• Action item: Scan the data below and give the number of lines that include the word "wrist", with no other words.

• Supplied records:
Segment Open

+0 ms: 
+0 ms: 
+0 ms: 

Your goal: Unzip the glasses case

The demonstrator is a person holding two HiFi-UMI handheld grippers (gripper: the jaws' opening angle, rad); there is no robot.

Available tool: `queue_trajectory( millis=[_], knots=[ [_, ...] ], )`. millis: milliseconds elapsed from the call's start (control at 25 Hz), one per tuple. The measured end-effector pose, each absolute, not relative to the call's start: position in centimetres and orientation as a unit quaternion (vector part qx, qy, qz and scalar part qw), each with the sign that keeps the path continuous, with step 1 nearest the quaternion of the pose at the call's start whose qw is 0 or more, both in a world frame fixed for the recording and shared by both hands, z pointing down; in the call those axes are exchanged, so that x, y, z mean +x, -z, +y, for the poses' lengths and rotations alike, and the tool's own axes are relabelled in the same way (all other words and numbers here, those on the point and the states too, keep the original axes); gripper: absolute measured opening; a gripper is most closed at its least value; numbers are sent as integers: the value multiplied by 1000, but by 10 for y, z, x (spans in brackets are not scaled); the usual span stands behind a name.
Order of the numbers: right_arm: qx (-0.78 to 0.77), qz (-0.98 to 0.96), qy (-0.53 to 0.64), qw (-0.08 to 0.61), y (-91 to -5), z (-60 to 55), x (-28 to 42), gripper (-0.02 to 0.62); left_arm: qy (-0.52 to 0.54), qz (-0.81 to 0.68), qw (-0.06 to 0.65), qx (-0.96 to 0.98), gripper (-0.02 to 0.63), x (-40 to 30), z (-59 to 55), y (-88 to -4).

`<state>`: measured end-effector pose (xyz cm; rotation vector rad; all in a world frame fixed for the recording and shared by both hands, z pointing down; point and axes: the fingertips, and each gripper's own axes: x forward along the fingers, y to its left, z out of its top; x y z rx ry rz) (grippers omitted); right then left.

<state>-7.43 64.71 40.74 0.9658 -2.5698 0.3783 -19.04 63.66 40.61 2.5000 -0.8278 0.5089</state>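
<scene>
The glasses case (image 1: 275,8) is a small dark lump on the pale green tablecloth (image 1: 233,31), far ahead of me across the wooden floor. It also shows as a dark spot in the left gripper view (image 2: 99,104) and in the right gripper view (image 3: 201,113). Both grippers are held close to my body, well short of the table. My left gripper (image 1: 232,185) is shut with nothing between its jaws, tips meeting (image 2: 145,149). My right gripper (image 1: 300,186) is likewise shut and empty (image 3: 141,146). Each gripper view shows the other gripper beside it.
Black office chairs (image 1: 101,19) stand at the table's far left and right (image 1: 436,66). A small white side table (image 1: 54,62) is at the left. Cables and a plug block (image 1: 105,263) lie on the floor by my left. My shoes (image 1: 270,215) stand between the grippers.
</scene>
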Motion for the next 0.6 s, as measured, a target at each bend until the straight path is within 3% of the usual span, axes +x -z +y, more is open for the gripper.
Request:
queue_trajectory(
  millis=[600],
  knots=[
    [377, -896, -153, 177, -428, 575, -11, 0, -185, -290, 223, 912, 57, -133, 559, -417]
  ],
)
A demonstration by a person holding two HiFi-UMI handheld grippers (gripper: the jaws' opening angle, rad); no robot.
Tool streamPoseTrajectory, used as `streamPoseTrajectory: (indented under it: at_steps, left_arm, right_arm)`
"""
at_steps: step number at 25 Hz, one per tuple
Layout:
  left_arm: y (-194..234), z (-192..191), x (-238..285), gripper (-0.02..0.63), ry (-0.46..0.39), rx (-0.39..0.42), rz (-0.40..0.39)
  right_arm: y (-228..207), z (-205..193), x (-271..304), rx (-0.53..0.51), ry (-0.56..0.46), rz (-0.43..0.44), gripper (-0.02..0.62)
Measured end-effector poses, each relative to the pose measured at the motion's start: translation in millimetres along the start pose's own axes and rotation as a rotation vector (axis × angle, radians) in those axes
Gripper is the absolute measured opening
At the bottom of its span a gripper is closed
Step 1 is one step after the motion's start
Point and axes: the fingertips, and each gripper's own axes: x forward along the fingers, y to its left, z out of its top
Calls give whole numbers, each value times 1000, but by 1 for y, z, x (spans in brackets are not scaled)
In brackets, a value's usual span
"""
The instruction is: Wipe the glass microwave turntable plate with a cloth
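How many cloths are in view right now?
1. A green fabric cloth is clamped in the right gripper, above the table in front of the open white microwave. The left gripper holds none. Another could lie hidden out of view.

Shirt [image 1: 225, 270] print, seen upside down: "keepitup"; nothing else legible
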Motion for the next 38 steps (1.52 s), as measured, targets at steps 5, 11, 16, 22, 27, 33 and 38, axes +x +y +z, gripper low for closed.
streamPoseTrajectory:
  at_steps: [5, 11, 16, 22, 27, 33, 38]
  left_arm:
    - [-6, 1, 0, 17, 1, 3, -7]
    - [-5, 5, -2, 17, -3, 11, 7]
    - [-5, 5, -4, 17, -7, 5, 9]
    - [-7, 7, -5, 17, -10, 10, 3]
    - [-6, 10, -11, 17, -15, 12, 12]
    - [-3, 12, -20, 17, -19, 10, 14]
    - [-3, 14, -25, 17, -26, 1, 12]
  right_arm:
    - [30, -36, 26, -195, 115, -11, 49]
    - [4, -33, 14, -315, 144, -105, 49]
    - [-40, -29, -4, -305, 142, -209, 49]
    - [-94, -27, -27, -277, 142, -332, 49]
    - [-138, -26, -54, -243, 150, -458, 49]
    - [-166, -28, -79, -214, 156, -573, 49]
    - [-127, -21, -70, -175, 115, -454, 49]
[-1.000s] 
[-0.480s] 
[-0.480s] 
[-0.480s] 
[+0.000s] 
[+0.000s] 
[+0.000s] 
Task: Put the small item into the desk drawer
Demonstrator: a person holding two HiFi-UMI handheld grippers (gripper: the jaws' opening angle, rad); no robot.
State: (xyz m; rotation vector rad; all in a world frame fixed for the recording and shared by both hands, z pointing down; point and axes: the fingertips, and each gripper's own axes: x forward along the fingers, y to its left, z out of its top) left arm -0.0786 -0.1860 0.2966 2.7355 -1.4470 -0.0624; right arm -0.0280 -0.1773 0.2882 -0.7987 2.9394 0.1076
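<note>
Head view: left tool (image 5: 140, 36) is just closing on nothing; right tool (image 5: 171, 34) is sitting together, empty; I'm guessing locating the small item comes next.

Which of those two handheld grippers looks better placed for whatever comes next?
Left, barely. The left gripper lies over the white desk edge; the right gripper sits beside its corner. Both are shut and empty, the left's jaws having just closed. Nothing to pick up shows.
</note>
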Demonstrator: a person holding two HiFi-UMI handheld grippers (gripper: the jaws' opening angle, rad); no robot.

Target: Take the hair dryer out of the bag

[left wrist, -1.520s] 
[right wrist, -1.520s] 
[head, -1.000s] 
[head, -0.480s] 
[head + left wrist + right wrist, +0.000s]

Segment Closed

• Expected answer: 3